With an intimate cast of only four people and roughly four weeks to prepare, “Doubt” will kick off the University of Mary Washington’s 2014-2015 theatre season.

Set in 1964, “Doubt” is the story of the principal of a Catholic school in the Bronx that begins to suspect inappropriate relations between Father Flynn and the only African-American boy at the school. The production focuses on the principal’s campaign to expose the supposed crimes of Father Flynn.

“It’s not about religion as more as it is about faith and following what you believe to be true and right. It’s thought provoking. The audience will hopefully leave with doubt,” junior Catalina Ruiz de Gamboa (Sister Aloysius Beauvier) said.

“Doubt,” written in 2006 by John Patrick Shanley, is a fairly new play and was made into a film starring Meryl Streep and Phillip Seymour Hoffman just two years after it hit the stage.

“I think many people will go see the play because it was a movie. So I think there will be high expectations,” senior Stephen Nickens (Father Flynn) said. “Plus, it’s raising the stakes for us, as actors, because it’s such a heavy play and we can’t rely on the darkness of the play. We have to give it life.”

“Doubt” is directed by Associate Professor of Theatre Helen Housley and has a diverse cast consisting of a sophomore, a junior, a senior and an adult student.

“It’s cool to have [an adult student] in the show because she has a different perspective,” Ruiz de Gamboa said. “To have someone there with the wisdom of a mother is very interesting to have and very beneficial because she knows what to bring to the table. But I think we all fit very well together.”

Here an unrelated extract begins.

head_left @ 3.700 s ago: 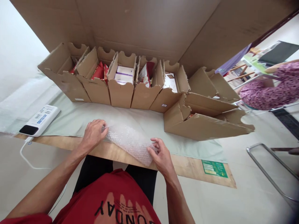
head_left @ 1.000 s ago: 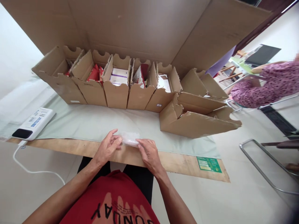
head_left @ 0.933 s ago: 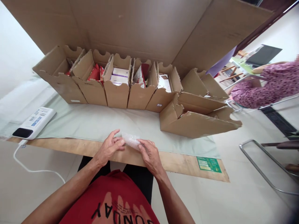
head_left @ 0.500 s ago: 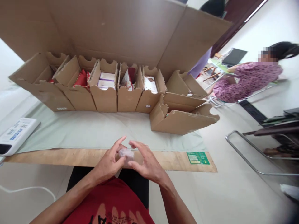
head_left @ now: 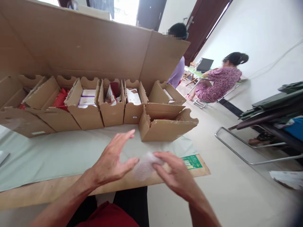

“Doubt” is yet another production put on by the UMW Theatre Department in recent years that tackles incredibly heavy issues and social taboos. Some of the past plays that were based around difficult issues include “Spring Awakening” and “Harvey.”

Ruiz de Gamboa said, “I feel like there is no villain. Everyone has what they believe to be true and right, and none of them should be villianified for that. Everyone who watches the show is going to have a different response. And they’re going to come out thinking something different.”

The compelling production will play at the Klein Theatre from Sept. 25 through Oct. 5.